Socioeconomic status: a disease modifier of chronic rhinosinusitis?
Why this work is in the frame
A frame that forgets how it found something cannot be audited. These are the routes that admitted this work.
Bibliographic record
Abstract
INTRODUCTION: The Lund-MacKay score (LMS) correlates poorly with chronic rhinosinusitis (CRS) symptom severity. Patients with CRS also tend to report relatively lower levels of mental wellbeing. Our purpose was to determine if there is a correlation between socio-economic status (SES) and CRS severity as measured by the LMS, and if there is an association between depression symptoms and the severity of CRS using the LMS. METHODS: A total of 127 patients diagnosed with CRS were prospectively recruited and assessed with a sinonasal assessment questionnaire (SNAQ-11), and the Patient Health Questionnaire (PHQ-9) for depression.
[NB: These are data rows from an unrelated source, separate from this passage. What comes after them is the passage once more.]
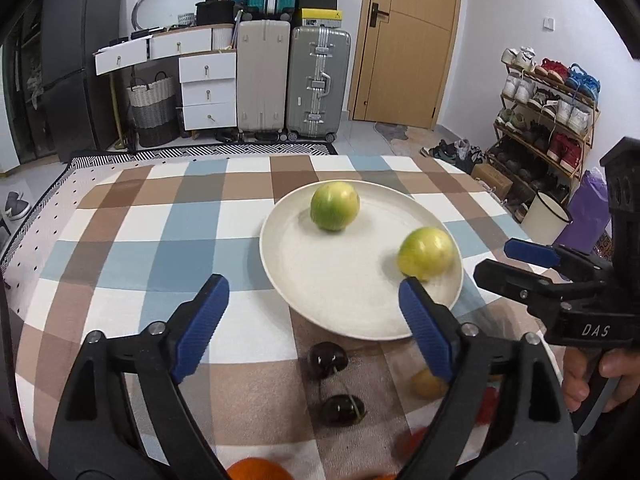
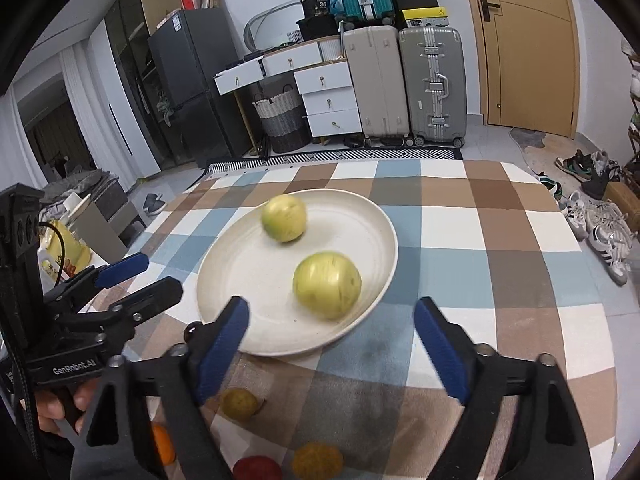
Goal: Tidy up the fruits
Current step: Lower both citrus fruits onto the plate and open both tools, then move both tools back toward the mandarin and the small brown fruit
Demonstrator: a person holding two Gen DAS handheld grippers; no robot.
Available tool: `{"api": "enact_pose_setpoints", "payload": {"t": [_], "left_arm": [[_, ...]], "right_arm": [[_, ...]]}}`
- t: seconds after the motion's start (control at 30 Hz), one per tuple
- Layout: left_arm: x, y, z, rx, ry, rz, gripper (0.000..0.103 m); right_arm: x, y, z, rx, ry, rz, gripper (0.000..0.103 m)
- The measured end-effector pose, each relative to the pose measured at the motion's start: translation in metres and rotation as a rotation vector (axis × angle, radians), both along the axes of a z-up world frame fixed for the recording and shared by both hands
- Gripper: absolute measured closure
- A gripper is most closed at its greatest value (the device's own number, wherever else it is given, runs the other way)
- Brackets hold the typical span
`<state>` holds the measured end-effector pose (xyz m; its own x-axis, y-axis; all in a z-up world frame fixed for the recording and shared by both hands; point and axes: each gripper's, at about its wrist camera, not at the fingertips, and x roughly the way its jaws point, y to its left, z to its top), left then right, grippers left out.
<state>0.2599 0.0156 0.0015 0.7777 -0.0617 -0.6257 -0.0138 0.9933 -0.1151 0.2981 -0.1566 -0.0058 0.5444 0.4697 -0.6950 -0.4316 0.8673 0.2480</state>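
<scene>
Two green fruits [image 1: 335,206] already on the white plate [image 1: 304,280]; cherries [image 1: 328,358] and smaller fruit waiting on the checked tabletop [image 1: 120,240]. Left gripper [image 1: 308,320] and right gripper [image 2: 332,344] spread, empty. Best taken one cherry at a time, gently pinched.

We read "DAS" on the right hand-held gripper [image 1: 528,266] and "GenRobot.AI" on the left hand-held gripper [image 2: 140,276]; "30" on a black box [image 2: 318,4].

On the surface [image 2: 500,240] stands a plate [image 2: 248,280] with two round fruits in it: one [image 2: 284,217] at its far side, the other [image 2: 327,284] nearer (toward the right rim). Before the plate lie two cherries [image 1: 327,358] and several smaller fruits [image 2: 239,402].
</scene>
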Motion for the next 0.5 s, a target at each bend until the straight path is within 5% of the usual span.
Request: {"api": "enact_pose_setpoints", "payload": {"t": [0.07, 0.5], "left_arm": [[-0.011, 0.003, 0.005, -0.001, -0.024, 0.006, 0.001], [-0.085, 0.015, 0.021, 0.026, -0.051, 0.021, 0.001]], "right_arm": [[-0.005, -0.003, 0.003, 0.009, 0.001, 0.003, 0.004], [-0.055, -0.014, 0.023, -0.007, -0.051, 0.025, 0.001]]}}
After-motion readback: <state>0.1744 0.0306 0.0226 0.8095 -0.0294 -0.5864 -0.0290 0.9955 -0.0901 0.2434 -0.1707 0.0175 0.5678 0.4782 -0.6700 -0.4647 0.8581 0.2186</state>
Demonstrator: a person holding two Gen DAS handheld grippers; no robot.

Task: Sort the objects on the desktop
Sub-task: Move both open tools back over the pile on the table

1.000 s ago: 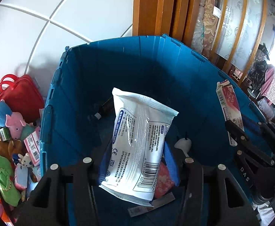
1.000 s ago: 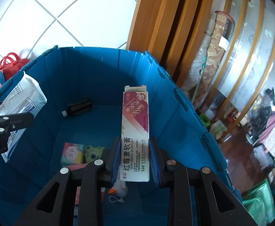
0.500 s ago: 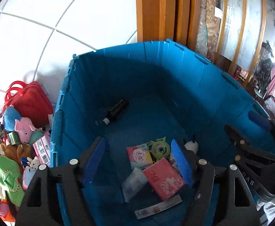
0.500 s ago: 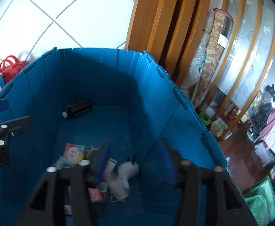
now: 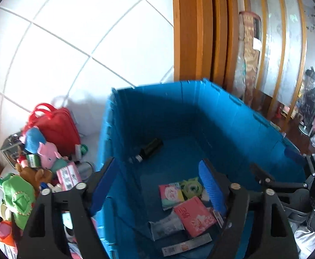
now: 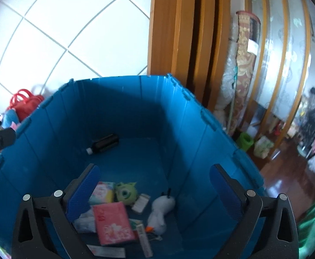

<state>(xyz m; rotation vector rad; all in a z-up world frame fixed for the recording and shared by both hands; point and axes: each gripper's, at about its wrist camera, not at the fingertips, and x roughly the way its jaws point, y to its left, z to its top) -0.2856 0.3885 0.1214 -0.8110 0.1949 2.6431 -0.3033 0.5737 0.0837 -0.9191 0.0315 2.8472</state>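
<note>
Left wrist view: both claws have just been opening and hold nothing, left claw (image 5: pixel 159 185) over the bin (image 5: pixel 232 118), toy pile (image 5: pixel 38 164) off its left, nearer than right claw (image 6: pixel 155 192).

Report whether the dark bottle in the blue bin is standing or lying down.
Lying down: the dark bottle rests on its side on the blue bin floor, white cap toward the left wall.

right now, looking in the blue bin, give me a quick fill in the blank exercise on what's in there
1. The dark bottle lies on its ____ near the far wall of the blue bin.
2. The green one-eyed toy sits between the white plush and the ____ gripper finger.
3. Beyond the bin's left wall stands a ____ bag.
4. Both grippers hold ____.

Missing words: side; left; red; nothing
</note>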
Each patient`s education level, family income, and smoking behavior were determined. The sinus CT scan was scored using the LMS. The data were analyzed using ordinary least squares (OLS) regression techniques. RESULTS: Having a highschool education or less was associated with higher SNAQ-11 scores while being a daily smoker was associated with higher SNAQ-11 scores. There was no significant relationship between educational attainment, financial income or daily smoking and sinus CT score. Including depression scores in the SNAQ-11, regression equations indicated a significant and positive relationship between depression severity and SNAQ-11 score. CRS with polyps was negatively associated with SNAQ-11 scores but, as expected, it was positively associated with a higher LMS. CONCLUSIONS: Lower SES status is a negative modifying factor of subjective CRS severity but it has no impact on the LMS. Depression symptoms are associated with increased subjective CRS severity but they have no effect on the LMS. How SES and depression impact on a patient`s self-reported disease severity requires further study.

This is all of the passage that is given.